==== GIVEN DATA

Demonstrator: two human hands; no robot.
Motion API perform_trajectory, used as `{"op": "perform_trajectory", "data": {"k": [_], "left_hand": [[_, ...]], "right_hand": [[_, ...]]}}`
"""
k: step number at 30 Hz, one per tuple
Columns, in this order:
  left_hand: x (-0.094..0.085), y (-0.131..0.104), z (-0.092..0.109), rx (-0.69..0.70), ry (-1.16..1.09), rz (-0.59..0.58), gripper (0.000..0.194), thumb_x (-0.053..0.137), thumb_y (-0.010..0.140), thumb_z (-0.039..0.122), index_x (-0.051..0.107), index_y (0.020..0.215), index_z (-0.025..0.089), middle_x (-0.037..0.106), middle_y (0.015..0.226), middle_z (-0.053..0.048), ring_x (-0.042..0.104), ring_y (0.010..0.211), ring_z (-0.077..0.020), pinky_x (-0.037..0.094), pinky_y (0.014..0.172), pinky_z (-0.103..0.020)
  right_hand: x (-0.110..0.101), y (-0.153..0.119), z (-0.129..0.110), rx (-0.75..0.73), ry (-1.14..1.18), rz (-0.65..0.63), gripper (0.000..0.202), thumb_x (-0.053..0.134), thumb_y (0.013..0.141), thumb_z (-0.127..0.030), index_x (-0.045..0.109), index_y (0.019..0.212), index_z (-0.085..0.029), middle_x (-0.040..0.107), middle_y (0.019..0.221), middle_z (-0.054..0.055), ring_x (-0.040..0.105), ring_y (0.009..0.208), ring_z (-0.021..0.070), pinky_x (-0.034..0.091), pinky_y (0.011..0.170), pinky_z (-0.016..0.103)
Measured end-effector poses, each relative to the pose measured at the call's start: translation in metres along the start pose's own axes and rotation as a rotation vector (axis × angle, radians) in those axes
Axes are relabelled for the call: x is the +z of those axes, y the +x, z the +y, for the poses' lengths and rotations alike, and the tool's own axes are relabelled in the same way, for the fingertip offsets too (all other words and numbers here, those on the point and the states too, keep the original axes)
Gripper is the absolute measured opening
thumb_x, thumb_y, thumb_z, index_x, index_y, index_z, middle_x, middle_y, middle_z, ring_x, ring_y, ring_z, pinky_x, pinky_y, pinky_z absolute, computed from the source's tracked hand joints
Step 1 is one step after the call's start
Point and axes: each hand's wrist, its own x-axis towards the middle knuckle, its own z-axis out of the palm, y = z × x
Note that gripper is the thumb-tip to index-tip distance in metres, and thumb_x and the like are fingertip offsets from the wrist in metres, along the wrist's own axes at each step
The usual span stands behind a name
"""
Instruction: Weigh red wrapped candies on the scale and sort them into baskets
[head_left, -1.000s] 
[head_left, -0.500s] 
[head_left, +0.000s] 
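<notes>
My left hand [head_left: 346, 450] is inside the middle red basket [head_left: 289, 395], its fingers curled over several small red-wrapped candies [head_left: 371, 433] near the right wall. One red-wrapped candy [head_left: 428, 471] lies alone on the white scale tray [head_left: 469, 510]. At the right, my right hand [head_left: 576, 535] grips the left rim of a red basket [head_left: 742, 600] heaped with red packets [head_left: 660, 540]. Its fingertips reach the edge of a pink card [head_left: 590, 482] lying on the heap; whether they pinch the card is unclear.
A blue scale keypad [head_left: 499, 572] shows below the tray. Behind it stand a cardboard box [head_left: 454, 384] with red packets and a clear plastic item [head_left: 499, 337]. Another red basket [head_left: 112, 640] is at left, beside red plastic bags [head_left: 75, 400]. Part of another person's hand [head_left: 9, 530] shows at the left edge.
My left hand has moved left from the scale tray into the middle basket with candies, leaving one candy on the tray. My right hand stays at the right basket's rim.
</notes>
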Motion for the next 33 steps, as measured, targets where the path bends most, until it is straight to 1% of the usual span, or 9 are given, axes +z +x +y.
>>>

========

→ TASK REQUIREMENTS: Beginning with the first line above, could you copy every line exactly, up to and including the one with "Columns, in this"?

→ ANSWER SECTION:
Demonstrator: two human hands; no robot.
Motion API perform_trajectory, used as `{"op": "perform_trajectory", "data": {"k": [_], "left_hand": [[_, ...]], "right_hand": [[_, ...]]}}`
"""
k: step number at 30 Hz, one per tuple
Columns, in this order:

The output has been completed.